Action item :: What you need to produce from the material below is an exact transcription of the lines from the one with "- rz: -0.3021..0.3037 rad" through the one with "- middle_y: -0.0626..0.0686", both included, and no other line.

Data provided ::
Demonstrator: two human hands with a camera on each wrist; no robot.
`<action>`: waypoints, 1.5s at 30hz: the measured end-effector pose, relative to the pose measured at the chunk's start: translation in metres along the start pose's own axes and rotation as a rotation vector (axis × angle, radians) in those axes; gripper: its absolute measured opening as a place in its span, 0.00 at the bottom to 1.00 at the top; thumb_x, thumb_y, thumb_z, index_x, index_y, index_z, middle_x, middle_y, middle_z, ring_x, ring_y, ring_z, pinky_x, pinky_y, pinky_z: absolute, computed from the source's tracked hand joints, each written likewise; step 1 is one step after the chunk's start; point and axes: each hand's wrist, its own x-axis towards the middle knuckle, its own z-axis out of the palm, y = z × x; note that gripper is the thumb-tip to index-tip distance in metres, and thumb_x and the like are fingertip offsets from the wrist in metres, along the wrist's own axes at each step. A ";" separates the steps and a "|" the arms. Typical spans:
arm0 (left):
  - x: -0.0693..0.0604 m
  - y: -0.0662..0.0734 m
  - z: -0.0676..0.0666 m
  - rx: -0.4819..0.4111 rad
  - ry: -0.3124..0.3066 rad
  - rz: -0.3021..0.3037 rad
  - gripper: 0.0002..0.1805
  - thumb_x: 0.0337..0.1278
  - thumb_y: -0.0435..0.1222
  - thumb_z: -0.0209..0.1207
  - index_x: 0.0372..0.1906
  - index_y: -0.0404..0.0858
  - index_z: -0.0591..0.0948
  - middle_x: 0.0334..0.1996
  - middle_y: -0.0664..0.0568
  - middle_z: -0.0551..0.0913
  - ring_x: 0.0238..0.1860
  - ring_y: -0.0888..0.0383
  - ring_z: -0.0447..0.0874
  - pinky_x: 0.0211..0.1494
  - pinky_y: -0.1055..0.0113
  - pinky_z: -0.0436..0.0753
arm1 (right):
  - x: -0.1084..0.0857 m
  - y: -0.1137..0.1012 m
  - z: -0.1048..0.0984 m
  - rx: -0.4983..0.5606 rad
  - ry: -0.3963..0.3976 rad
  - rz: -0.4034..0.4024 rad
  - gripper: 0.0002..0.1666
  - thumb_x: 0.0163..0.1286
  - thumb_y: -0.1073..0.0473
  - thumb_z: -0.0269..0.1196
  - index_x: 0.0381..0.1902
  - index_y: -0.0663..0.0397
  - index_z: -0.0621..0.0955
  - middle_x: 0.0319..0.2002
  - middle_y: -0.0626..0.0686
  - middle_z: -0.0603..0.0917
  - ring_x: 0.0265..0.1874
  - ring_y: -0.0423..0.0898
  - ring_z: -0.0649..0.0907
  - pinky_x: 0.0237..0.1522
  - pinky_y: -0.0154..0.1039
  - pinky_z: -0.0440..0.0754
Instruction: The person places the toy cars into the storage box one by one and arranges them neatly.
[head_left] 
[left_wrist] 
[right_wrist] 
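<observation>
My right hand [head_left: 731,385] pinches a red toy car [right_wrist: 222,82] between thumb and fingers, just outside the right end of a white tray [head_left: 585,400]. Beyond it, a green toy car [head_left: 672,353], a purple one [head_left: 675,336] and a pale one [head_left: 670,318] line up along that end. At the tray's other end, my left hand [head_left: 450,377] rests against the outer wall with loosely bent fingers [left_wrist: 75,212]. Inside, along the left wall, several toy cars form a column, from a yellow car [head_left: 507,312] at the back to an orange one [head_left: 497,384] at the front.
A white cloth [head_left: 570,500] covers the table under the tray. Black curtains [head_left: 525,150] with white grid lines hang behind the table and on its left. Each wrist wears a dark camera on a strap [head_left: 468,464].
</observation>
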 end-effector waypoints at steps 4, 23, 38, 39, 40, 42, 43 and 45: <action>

Answer to the exercise ::
  - rz: -0.3021..0.3037 rad
  - gripper: 0.0002..0.1805
  - thumb_x: 0.0337..0.1278
  - thumb_y: -0.0435..0.1222
  - thumb_z: -0.0209..0.1207
  - index_x: 0.0372..0.1906
  - index_y: -0.0404..0.0858
  - index_z: -0.0591..0.0948
  - middle_x: 0.0334..0.1996
  - middle_y: -0.0664..0.0568
  - middle_z: -0.0551..0.0913
  - ring_x: 0.0238..0.1860
  - ring_y: -0.0888..0.0383
  - ring_z: -0.0447..0.0874
  - pinky_x: 0.0211..0.1494
  - pinky_y: -0.1055..0.0113
  - pinky_z: -0.0436..0.0753
arm1 (right):
  - x: -0.1084..0.0857 m
  - y: -0.1137..0.1012 m
  - z: -0.1048..0.0984 m
  - rx: -0.4983..0.5606 rad
  - ry: -0.3963..0.3976 rad
  - rz: -0.4034..0.4024 rad
  - gripper: 0.0002..0.1666
  - thumb_x: 0.0163..0.1286
  - thumb_y: -0.1073..0.0473
  - thumb_z: -0.0269..0.1196
  - index_x: 0.0381..0.1902
  - index_y: -0.0663..0.0397
  - index_z: -0.0621..0.0955
  - middle_x: 0.0319..0.2002
  - middle_y: -0.0626..0.0686

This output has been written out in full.